Give back each line below verbatim.

Supplied data:
# # # # #

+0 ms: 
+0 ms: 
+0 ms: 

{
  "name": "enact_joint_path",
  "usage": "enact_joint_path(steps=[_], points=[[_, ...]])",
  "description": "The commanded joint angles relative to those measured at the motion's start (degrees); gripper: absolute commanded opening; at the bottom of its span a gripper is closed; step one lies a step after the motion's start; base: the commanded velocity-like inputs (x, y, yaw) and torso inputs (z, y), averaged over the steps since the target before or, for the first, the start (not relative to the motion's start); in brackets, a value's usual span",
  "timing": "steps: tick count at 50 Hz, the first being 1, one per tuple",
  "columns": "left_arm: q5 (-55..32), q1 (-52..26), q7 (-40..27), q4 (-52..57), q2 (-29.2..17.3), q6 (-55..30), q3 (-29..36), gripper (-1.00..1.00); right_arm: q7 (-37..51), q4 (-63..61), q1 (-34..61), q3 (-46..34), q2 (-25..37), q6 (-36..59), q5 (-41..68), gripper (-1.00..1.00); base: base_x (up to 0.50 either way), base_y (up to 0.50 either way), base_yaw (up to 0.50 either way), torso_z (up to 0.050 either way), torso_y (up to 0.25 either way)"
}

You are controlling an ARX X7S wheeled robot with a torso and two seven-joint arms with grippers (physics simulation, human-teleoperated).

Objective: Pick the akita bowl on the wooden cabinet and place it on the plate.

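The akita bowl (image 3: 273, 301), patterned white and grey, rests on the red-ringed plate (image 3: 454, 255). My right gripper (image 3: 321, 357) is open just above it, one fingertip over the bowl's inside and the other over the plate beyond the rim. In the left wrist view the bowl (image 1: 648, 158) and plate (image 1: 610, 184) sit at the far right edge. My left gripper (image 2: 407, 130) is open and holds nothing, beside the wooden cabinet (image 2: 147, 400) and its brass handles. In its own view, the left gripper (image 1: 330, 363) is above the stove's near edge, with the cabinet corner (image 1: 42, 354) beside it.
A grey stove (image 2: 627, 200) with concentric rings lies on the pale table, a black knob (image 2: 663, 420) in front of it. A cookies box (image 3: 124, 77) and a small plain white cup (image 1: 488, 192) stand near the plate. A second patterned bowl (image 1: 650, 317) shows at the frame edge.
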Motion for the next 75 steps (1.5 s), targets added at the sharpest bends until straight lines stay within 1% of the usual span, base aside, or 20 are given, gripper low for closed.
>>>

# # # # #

Task answer:
+0 ms: 
+0 ms: 
+0 ms: 

{
  "name": "enact_joint_path",
  "usage": "enact_joint_path(steps=[_], points=[[_, ...]])",
  "description": "The commanded joint angles relative to those measured at the motion's start (degrees); gripper: absolute commanded opening; at the bottom of its span a gripper is closed; step one lies a step after the motion's start; base: the commanded velocity-like inputs (x, y, yaw) and torso inputs (z, y), averaged over the steps since the target before or, for the first, the start (not relative to the motion's start); in brackets, a value's usual span",
  "timing": "steps: tick count at 50 Hz, the first being 1, one per tuple",
  "columns": "left_arm: q5 (-55..32), q1 (-52..26), q7 (-40..27), q4 (-52..57), q2 (-29.2..17.3), q6 (-55..30), q3 (-29..36), gripper (-1.00..1.00); right_arm: q7 (-37..51), q4 (-63..61), q1 (-34..61), q3 (-46..34), q2 (-25..37), q6 (-36..59), q5 (-41..68), gripper (-1.00..1.00); base: base_x (up to 0.50 either way), base_y (up to 0.50 either way), base_yaw (up to 0.50 either way), torso_z (up to 0.050 either way), torso_y (up to 0.25 either way)"
}

You are controlling an ARX X7S wheeled robot with a torso and two seven-joint arms with grippers (physics simulation, human-teleoperated).

Objective: Pick the akita bowl on the wooden cabinet and place it on the plate.

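The akita bowl (image 3: 273, 301), patterned white and grey, rests on the red-ringed plate (image 3: 454, 255). My right gripper (image 3: 321, 357) is open just above it, one fingertip over the bowl's inside and the other over the plate beyond the rim. In the left wrist view the bowl (image 1: 648, 158) and plate (image 1: 610, 184) sit at the far right edge. My left gripper (image 2: 407, 130) is open and holds nothing, beside the wooden cabinet (image 2: 147, 400) and its brass handles. In its own view, the left gripper (image 1: 330, 363) is above the stove's near edge, with the cabinet corner (image 1: 42, 354) beside it.
A grey stove (image 2: 627, 200) with concentric rings lies on the pale table, a black knob (image 2: 663, 420) in front of it. A cookies box (image 3: 124, 77) and a small plain white cup (image 1: 488, 192) stand near the plate. A second patterned bowl (image 1: 650, 317) shows at the frame edge.
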Motion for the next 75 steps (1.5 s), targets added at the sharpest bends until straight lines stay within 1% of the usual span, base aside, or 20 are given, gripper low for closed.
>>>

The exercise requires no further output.